### TASK TO COMPLETE
Among the entries below, take the line with "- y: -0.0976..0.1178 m" and the line with "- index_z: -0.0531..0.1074", and output them and every line between them exactly, with nothing else.
Top of EXERCISE DATA
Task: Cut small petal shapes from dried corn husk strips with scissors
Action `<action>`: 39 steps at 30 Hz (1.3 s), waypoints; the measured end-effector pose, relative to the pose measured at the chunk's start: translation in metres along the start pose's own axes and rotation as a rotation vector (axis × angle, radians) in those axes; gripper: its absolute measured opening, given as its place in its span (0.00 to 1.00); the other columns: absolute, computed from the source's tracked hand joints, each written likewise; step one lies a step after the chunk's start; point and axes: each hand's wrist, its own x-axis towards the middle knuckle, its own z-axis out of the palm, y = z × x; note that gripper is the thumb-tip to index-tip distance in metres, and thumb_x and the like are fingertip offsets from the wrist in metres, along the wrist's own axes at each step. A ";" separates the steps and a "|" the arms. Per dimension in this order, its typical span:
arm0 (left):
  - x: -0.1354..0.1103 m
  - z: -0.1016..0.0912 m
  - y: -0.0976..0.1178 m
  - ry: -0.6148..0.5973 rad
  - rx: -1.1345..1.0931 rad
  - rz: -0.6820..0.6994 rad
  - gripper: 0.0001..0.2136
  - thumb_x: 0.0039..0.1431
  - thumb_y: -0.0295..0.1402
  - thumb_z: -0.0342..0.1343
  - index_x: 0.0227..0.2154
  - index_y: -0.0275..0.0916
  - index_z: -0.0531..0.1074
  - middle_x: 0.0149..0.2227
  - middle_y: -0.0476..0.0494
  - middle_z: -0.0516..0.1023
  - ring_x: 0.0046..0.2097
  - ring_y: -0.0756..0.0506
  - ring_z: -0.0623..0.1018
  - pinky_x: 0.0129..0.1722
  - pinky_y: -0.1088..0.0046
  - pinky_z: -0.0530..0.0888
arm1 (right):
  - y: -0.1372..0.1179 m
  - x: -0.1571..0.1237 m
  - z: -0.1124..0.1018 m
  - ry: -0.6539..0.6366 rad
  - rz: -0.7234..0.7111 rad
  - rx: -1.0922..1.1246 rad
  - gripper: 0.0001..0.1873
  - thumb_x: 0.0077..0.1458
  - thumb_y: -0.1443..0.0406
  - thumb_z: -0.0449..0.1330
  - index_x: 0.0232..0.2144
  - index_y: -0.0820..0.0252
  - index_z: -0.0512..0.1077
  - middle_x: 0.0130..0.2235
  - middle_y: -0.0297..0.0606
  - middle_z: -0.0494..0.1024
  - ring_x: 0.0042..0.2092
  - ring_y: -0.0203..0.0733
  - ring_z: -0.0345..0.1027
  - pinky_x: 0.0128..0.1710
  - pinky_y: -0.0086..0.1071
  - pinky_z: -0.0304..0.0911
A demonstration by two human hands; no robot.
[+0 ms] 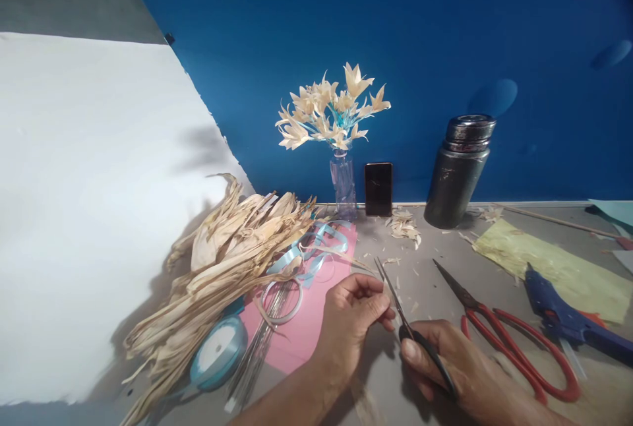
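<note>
My right hand (459,366) grips small black-handled scissors (395,301), their blades open and pointing up and left. My left hand (353,314) is pinched shut right beside the blades, holding something thin that I cannot make out. Both hands hover over the grey table near a pink sheet (301,327). A heap of dried corn husks (222,268) lies to the left of my hands.
Red-handled scissors (514,340) and a blue glue gun (564,317) lie to the right. A husk-flower bouquet in a small bottle (336,129), a phone (378,188) and a steel flask (457,172) stand against the blue backdrop. Blue ribbon spool (217,353), wires and white sheet (84,202) at left.
</note>
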 end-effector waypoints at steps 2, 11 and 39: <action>0.000 0.000 0.000 -0.005 0.003 0.001 0.14 0.45 0.34 0.71 0.31 0.35 0.73 0.25 0.48 0.75 0.27 0.48 0.76 0.28 0.72 0.72 | 0.001 0.001 0.000 -0.003 -0.009 0.004 0.36 0.48 0.31 0.52 0.19 0.56 0.61 0.19 0.30 0.64 0.22 0.34 0.53 0.23 0.28 0.51; -0.001 -0.001 -0.001 -0.010 -0.012 -0.008 0.14 0.45 0.33 0.71 0.32 0.35 0.73 0.25 0.49 0.76 0.27 0.49 0.76 0.29 0.73 0.72 | -0.002 0.001 0.000 -0.005 -0.005 -0.013 0.36 0.48 0.31 0.52 0.17 0.56 0.60 0.18 0.30 0.63 0.22 0.34 0.53 0.23 0.29 0.50; -0.007 0.006 0.005 -0.217 0.205 -0.097 0.15 0.48 0.29 0.67 0.39 0.36 0.70 0.25 0.53 0.71 0.26 0.51 0.74 0.30 0.74 0.67 | -0.013 -0.001 -0.022 0.275 -0.045 0.303 0.13 0.49 0.58 0.63 0.33 0.60 0.71 0.26 0.29 0.69 0.27 0.34 0.56 0.26 0.28 0.53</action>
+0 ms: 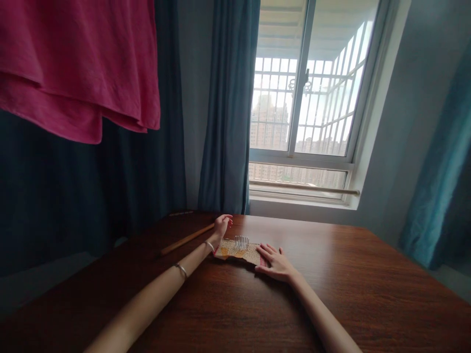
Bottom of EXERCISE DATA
### EXERCISE RESPONSE
  - y: -0.0976..0.1178 m
  - ry: -0.6148..0.5973 rad
  - rx: -1.1345..1.0931 rad
  - rz: -0.6820..0.6994 rad
  - gripper: 0.0001..0.2136
  - thumb_x: 0.0039..0.1431
  - thumb_y: -0.0295..0.1402
  - thumb_z: -0.0342..0.1343
  - index_x: 0.0227..0.2154
  - index_y: -0.0275..0.0916
  - index_z: -0.0531..0.1074

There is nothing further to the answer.